> Problem description
Set down, character for character, everything in the records below from the line holding "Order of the" down to the line holding "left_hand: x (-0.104", and no other line.
----------
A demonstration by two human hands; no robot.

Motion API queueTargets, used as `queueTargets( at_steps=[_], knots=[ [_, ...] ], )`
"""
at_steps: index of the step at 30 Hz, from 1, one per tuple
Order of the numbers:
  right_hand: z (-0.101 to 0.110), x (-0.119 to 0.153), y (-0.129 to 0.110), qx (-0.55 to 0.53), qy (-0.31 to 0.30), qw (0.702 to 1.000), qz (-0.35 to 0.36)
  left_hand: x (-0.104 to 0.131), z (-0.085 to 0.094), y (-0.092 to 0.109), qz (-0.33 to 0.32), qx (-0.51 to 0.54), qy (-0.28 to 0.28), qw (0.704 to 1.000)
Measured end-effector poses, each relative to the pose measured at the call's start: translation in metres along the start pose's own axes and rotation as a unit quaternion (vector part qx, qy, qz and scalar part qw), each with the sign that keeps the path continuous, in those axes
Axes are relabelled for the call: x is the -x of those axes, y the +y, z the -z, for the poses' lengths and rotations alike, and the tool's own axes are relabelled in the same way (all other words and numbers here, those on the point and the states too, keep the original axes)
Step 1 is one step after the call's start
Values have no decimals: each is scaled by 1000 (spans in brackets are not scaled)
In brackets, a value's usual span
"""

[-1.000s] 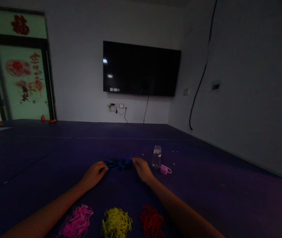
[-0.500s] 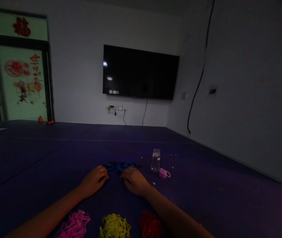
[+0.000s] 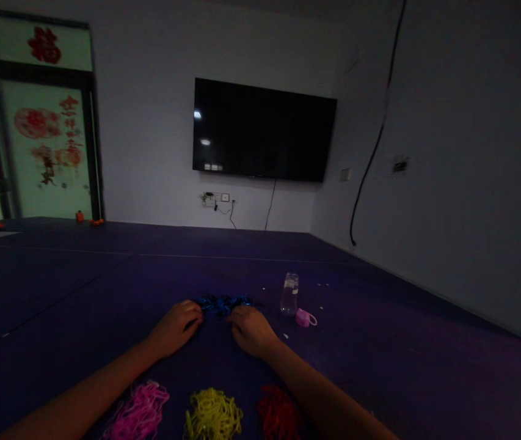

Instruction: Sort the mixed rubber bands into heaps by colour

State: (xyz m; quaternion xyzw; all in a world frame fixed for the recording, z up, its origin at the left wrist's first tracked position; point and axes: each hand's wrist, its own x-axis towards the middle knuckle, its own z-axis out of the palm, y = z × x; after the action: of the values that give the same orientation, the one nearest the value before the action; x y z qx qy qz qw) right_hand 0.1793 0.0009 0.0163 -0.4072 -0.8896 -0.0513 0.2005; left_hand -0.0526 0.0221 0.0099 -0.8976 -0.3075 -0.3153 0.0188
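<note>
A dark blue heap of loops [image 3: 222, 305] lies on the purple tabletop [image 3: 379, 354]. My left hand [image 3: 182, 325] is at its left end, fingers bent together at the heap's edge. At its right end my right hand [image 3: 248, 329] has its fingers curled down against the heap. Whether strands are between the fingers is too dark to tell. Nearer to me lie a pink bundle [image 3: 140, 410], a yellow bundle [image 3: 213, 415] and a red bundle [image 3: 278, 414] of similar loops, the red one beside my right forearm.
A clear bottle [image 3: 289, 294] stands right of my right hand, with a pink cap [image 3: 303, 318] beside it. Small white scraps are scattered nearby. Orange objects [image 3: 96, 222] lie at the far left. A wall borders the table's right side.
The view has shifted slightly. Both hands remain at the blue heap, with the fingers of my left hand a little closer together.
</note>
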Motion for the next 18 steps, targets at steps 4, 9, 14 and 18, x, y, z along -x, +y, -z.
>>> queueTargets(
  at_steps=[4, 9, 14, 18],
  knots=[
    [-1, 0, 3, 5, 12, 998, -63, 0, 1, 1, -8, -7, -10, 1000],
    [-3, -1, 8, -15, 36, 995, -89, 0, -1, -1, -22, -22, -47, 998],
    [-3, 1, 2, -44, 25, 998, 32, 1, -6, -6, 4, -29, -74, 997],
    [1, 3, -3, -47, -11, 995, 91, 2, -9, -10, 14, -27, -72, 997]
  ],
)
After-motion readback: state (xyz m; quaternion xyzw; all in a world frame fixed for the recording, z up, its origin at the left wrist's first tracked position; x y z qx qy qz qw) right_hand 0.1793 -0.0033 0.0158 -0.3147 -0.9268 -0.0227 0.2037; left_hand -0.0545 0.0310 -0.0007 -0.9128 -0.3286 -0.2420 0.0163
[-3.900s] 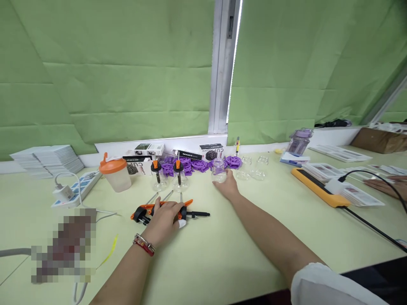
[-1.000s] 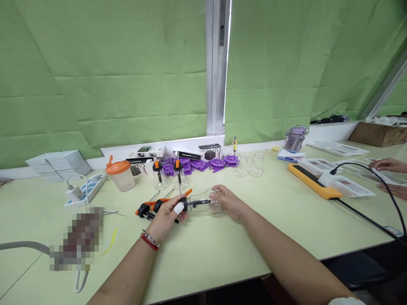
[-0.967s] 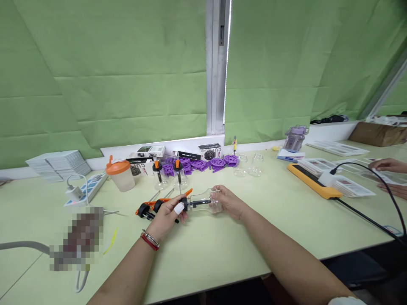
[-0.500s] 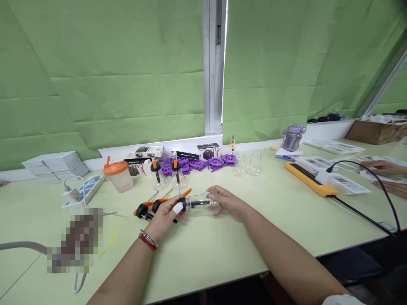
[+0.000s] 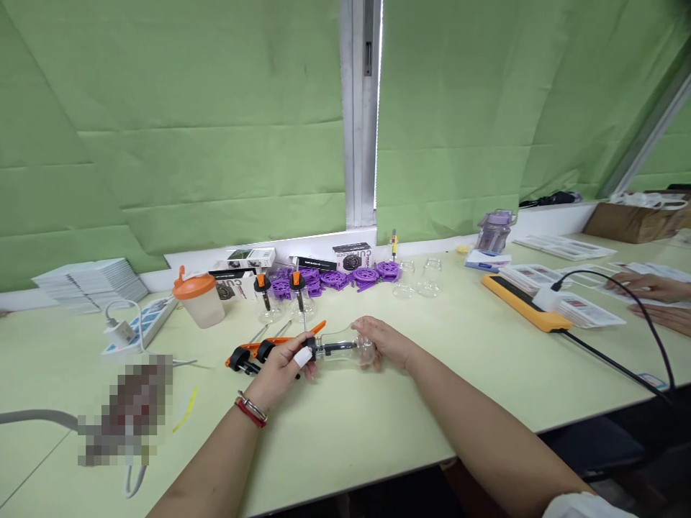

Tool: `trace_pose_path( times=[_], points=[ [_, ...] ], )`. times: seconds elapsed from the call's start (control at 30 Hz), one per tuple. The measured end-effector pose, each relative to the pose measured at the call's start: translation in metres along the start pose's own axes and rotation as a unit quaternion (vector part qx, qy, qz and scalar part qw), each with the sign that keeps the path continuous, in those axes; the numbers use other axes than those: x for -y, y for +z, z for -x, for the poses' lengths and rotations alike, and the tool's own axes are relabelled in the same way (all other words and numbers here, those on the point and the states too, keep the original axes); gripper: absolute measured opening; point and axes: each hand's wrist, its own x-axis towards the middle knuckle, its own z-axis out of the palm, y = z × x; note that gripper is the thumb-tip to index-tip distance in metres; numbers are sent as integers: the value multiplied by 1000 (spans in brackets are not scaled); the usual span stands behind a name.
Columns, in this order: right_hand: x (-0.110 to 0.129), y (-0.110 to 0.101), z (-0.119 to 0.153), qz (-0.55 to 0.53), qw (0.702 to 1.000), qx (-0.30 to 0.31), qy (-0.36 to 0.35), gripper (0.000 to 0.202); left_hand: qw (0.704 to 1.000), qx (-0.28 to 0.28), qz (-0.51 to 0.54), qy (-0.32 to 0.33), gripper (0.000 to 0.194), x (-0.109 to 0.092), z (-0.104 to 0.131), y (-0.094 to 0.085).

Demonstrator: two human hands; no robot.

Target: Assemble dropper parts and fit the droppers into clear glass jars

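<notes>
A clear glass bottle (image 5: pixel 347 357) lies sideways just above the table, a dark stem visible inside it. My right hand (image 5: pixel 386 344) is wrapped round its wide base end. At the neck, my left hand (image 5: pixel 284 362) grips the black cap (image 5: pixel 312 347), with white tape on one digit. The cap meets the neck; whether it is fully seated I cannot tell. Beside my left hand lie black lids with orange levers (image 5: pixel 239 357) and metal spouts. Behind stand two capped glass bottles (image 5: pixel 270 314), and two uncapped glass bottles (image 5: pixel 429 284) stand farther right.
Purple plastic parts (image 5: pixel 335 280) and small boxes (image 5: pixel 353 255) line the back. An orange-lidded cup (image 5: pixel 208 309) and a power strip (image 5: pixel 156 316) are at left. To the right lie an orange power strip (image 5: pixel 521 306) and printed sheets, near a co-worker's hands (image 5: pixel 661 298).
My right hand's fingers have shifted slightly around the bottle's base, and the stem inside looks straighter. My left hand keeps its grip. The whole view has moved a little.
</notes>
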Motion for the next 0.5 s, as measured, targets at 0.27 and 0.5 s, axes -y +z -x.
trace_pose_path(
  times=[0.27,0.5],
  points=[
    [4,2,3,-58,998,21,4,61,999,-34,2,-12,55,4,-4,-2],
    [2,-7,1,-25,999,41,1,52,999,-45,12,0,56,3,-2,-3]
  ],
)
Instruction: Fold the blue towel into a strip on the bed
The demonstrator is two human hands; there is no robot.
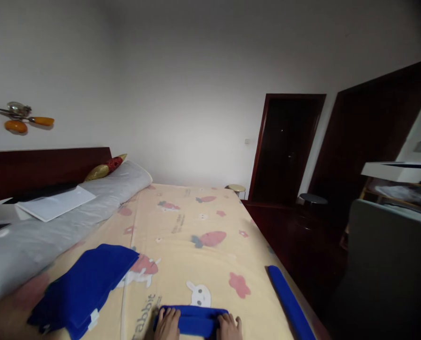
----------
> Answer
Order of the numbers:
  right_hand: z (-0.101 to 0.110), x (-0.119 to 0.153), y (-0.129 to 0.110), qx (-0.55 to 0.53), qy (-0.31 to 0.30), qw (0.702 to 1.000), qz (-0.35 to 0.36)
  left_hand: x (-0.104 to 0.131), z (-0.085 to 0.094), y (-0.092 to 0.109), qz (-0.33 to 0.32), qx (-0.51 to 0.54), qy (-0.28 to 0.28), qw (0.704 to 1.000)

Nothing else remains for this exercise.